Model hyperparameter fine-tuning was accomplished using different values for the learning rate, the number of the additional, dense layers and the dropout rates. The learning rate determines the size of the steps the optimizer takes when updating the model’s weights during training. The dense layers allow the network to learn complex patterns and features from the data, potentially improving performance but also increasing the risk of overfitting. The dropout rate affects the network by randomly setting a fraction of input units to zero during training. This helps prevent overfitting by forcing the network to learn more robust features and reducing reliance on specific neurons.

The best values for the learning rate, the number of dense layers and the dropout rates are determined as those that maximize the accuracy and are saved to generate the final model. Since the training time wasn’t excessively long with the Nvidia GPU hardware provided on the Saturn Cloud compute resource I was using, I decided to increase the number of dog breeds in the training set to the full 120 breeds of the complete dataset. Even so, in the end the training took less than six hours.

Inference #

The project is accessible on the Streamlit Cloud Community, where you can upload an image of a particular dog breed and see the classifier identify the breed. The classifier on the testing dataset achieves an accuracy of almost 80%. It doesn’t guarantee that the classifier will correctly identify all dog breeds, but it should still achieve fairly good results. Here is an example of the app on a photo of a golden retriever taken from Unsplash.

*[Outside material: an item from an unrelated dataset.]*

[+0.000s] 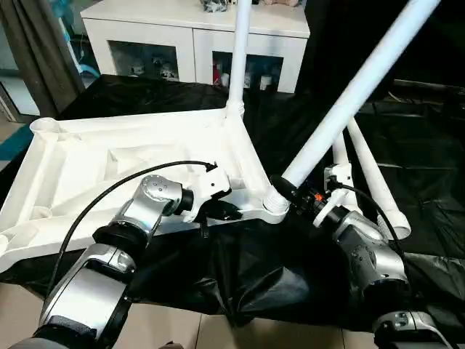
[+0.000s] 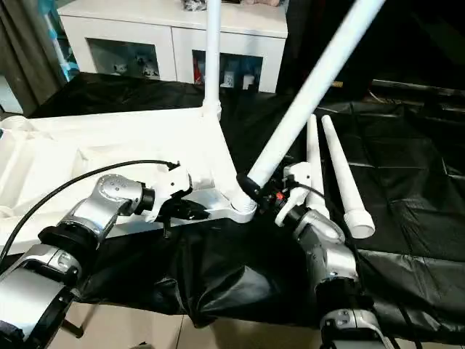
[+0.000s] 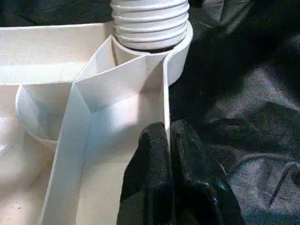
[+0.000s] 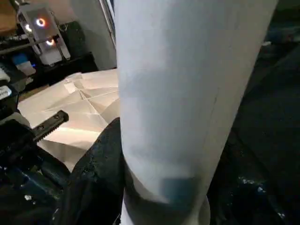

Classification of a golden retriever by the Streamlit web app.


Try it out yourself at the link below!

Dog breed image classification web app on Streamlit

Conclusions #

The Github code for the original project has been updated to include code for Streamlit deployment. Feel free to take a look at the specific code for this project here in my GitHub repository.

For the data analysis, the following software packages were used: TensorFlow (version 2.15.0), Scikit-Image (version 0.22.0), Pillow (version 10.2.0), Matplotlib (version 3.8.2), Streamlit (version 1.32.2) and Pandas (version 1.5.3).